However, at least in the US, it is usual for companies to advise against use of their products in a way that may cause harm, and we certainly don't see that from the LLM vendors. We see them claim the tech to be near human level, capable of replacing human software developers (a job that requires extreme responsibility), and see them withholding models that they say are dangerous (encouraging you to think that the ones they release are safe).

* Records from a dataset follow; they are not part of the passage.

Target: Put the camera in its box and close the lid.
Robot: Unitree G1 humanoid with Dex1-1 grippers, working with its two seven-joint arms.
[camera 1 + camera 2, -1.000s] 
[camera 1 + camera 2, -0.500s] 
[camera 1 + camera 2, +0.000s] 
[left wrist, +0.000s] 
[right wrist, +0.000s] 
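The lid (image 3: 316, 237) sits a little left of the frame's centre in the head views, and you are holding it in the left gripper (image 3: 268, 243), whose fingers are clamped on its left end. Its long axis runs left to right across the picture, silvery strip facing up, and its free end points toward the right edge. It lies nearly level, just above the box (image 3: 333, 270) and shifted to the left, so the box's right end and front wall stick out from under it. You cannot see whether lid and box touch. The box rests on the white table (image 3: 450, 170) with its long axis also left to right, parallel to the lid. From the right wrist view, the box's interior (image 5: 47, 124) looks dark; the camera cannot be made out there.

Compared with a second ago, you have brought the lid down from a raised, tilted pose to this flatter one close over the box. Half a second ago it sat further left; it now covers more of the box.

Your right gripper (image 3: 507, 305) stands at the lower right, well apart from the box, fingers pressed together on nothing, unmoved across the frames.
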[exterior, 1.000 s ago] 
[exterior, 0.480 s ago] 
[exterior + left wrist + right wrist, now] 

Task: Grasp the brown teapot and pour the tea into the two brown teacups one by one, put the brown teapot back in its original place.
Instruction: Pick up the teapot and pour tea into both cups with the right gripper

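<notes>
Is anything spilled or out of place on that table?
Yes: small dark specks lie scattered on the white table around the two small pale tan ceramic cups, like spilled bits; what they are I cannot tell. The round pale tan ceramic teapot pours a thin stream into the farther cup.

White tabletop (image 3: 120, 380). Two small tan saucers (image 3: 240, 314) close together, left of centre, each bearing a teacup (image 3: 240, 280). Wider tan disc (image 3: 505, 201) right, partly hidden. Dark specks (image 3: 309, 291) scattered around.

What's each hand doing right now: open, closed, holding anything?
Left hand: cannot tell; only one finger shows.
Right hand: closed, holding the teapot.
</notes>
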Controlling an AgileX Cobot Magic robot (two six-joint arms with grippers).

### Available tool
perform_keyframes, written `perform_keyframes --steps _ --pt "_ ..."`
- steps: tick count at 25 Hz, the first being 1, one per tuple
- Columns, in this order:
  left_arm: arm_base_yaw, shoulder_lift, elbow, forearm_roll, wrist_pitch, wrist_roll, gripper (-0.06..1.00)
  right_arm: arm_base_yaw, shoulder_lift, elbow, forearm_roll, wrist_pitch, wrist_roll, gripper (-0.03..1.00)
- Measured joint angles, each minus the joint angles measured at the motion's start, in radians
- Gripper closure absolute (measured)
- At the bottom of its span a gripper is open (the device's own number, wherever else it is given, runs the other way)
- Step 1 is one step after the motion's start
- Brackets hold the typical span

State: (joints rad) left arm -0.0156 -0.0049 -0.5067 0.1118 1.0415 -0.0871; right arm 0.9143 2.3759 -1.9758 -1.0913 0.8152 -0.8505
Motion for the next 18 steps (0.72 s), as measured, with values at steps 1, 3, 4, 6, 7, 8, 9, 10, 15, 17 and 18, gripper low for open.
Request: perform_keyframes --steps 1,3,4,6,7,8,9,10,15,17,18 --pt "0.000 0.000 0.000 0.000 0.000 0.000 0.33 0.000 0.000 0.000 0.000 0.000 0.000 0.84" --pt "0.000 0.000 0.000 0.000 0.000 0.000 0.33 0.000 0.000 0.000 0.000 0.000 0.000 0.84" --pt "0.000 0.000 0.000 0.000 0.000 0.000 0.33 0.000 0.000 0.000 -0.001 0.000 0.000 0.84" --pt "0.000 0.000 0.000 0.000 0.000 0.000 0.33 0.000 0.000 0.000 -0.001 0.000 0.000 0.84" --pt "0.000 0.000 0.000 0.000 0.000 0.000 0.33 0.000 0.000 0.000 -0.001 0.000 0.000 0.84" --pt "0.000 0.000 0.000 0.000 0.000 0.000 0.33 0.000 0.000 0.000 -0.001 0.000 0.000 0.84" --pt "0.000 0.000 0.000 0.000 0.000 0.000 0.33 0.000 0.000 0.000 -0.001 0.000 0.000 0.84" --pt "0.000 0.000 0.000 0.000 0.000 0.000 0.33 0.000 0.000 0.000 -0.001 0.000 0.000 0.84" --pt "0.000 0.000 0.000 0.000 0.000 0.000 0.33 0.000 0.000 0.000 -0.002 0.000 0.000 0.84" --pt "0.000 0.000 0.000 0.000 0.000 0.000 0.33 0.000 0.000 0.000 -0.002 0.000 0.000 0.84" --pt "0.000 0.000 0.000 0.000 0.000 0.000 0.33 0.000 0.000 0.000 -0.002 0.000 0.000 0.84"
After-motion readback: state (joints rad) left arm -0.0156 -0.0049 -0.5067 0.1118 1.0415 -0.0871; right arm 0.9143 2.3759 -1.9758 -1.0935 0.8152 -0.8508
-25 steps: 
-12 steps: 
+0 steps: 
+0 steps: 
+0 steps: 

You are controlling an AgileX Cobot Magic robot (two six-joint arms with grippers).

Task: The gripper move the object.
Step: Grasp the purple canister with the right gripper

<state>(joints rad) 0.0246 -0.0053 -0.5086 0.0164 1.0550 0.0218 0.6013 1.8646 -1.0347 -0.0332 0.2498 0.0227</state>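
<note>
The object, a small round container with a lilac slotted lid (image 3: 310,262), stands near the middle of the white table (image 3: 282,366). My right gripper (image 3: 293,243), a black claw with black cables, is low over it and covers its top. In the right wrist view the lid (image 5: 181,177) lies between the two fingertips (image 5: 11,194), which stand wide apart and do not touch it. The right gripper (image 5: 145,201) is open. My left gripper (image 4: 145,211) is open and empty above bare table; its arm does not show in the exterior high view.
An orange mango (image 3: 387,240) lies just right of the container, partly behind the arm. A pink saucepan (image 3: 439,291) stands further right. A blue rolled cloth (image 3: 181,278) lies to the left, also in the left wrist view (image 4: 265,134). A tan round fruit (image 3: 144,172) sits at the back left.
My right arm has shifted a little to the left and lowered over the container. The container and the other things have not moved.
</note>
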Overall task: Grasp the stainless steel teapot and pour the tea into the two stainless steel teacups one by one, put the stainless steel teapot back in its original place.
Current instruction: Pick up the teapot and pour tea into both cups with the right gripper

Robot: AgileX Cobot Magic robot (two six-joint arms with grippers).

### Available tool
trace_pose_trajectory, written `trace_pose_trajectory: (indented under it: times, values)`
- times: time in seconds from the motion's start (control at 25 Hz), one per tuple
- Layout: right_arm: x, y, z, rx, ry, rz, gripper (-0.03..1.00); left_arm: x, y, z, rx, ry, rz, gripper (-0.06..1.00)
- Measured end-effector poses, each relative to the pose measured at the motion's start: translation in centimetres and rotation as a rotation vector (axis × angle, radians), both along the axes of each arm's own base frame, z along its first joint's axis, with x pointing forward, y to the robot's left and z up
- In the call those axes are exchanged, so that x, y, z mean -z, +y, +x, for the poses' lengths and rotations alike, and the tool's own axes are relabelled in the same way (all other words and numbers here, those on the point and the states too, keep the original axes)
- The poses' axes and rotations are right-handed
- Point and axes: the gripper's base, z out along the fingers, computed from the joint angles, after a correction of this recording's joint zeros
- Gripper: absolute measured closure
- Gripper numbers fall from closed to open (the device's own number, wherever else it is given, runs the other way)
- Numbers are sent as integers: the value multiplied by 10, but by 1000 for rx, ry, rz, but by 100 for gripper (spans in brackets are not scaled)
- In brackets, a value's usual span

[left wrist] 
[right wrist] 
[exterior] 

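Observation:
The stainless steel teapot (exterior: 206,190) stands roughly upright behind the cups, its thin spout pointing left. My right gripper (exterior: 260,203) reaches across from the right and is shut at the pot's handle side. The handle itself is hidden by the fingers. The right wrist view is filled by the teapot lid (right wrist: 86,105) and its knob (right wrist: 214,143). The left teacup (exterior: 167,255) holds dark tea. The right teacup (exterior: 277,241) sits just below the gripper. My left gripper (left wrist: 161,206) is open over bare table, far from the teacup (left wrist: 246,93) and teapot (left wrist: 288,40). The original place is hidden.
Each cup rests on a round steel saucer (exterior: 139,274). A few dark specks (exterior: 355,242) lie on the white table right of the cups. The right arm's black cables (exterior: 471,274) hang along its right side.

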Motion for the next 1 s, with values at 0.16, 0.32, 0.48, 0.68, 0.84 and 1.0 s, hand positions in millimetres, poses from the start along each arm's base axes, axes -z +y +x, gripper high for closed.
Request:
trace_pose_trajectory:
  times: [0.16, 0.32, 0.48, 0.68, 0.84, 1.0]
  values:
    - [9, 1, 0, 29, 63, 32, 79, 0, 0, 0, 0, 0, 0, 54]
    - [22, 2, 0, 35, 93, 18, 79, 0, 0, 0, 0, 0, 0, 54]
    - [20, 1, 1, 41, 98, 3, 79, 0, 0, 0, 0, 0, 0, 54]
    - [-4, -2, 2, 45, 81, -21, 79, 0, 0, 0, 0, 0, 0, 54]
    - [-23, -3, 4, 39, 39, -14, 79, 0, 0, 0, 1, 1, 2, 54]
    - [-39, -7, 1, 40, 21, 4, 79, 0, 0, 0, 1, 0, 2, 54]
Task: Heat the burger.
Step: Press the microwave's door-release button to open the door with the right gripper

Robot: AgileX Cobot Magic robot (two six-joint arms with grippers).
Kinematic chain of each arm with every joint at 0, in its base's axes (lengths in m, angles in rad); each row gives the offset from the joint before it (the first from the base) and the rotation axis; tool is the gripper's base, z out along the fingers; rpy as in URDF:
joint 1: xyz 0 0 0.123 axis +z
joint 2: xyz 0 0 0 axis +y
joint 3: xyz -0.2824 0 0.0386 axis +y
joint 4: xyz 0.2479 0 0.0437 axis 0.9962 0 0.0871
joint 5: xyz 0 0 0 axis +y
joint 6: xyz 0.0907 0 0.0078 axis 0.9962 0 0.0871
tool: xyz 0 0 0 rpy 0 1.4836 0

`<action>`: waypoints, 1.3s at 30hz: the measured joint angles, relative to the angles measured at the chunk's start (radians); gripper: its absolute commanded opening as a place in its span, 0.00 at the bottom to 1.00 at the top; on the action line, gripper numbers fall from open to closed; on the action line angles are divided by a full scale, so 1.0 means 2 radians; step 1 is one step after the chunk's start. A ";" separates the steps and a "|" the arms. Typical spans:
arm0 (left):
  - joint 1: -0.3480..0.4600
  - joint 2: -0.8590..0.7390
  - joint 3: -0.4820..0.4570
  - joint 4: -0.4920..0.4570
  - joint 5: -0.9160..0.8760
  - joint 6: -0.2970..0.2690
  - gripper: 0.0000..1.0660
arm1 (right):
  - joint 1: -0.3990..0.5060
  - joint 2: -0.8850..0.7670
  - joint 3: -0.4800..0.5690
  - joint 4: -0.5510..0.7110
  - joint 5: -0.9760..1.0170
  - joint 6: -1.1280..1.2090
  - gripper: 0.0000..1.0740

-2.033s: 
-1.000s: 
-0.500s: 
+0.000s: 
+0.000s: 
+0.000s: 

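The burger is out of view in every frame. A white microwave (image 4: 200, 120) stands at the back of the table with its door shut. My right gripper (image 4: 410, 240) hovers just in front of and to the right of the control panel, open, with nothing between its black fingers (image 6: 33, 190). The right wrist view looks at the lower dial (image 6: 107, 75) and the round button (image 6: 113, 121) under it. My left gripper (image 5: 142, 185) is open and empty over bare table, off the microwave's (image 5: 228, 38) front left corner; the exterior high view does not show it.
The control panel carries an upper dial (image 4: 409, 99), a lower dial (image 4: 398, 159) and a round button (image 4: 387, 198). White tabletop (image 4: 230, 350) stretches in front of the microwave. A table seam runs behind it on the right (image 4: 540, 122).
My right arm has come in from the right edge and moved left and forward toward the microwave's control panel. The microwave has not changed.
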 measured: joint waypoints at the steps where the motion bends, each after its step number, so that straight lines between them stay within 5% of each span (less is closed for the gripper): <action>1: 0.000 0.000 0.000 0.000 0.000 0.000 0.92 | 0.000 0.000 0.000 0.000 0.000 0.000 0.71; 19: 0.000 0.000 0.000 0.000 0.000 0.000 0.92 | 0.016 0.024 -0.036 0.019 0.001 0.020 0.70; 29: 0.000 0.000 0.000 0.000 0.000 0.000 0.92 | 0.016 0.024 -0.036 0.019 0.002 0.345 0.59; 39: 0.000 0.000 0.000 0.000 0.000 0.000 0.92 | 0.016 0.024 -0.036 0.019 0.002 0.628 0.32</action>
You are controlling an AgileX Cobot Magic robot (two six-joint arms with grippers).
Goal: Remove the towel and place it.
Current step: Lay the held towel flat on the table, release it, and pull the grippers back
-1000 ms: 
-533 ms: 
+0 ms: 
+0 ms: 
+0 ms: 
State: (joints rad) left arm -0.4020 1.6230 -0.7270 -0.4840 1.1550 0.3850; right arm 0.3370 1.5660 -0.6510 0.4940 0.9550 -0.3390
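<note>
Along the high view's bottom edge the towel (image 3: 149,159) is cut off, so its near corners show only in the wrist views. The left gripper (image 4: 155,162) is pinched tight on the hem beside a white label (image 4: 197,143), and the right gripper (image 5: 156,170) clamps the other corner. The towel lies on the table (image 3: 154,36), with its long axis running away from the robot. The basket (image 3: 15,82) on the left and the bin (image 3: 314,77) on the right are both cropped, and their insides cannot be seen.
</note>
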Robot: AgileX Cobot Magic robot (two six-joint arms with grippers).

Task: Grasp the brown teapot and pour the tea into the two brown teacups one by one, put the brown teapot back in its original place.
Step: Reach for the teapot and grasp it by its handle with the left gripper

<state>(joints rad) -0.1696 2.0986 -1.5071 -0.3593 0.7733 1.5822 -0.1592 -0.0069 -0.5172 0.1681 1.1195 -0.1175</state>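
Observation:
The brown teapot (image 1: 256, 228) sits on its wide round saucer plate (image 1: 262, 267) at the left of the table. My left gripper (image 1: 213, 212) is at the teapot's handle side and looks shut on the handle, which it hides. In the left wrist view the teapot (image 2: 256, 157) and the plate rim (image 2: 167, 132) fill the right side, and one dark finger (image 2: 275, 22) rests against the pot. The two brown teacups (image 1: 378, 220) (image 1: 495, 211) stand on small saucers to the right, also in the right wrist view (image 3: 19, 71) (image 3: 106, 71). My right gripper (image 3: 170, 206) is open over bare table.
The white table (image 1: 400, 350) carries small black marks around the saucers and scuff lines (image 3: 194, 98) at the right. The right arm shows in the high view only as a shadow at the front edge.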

Where are the warnings that "product may fail to follow instructions", and "may fail to follow safety instructions"? Where is the warning not to give the LLM agency and let it control anything where there are financial/safety/etc consequences to failure to follow instructions?
I will always remember how he told me "Don't worry, it happens fairly often".
One of my AI epiphanies was the realization that when an AI task takes 5 minutes, it's not that it takes 5 minutes to run, it's that you're waiting in a queue for the first 4:45.
It's especially maddening because the queues are poorly implemented, and will drop your request if the frontend loses focus.
When AI makes no mistakes: "My work is 100% done with AI".
When AI makes a mistake and deletes your database: "That was human a error, the AI did not do it!"
In both cases YOU are responsible for the mistakes and output that the AI is generating, just like when using autopilot on a Tesla vehicle, YOU are responsible for operating the vehicle on autopilot when driving and using assisted driving. "It’s not clear what else there is to do with computers besides click on things..."
If you have an API with exposed endpoints, it's not clear to the AI bot what else there is to do with the API besides call the endpoints.Now: the CEO gets paid the big bucks and has the least direct accountability, very much because it's their job to take responsibility for people more powerful than them, and likewise the CTO with major commercial software contracts like a Claude subscription. That's why this guy was so hard to take seriously: okay fine, you got burned by Anthropic, stop being a baby about it. Take responsibility for not listening to the critics.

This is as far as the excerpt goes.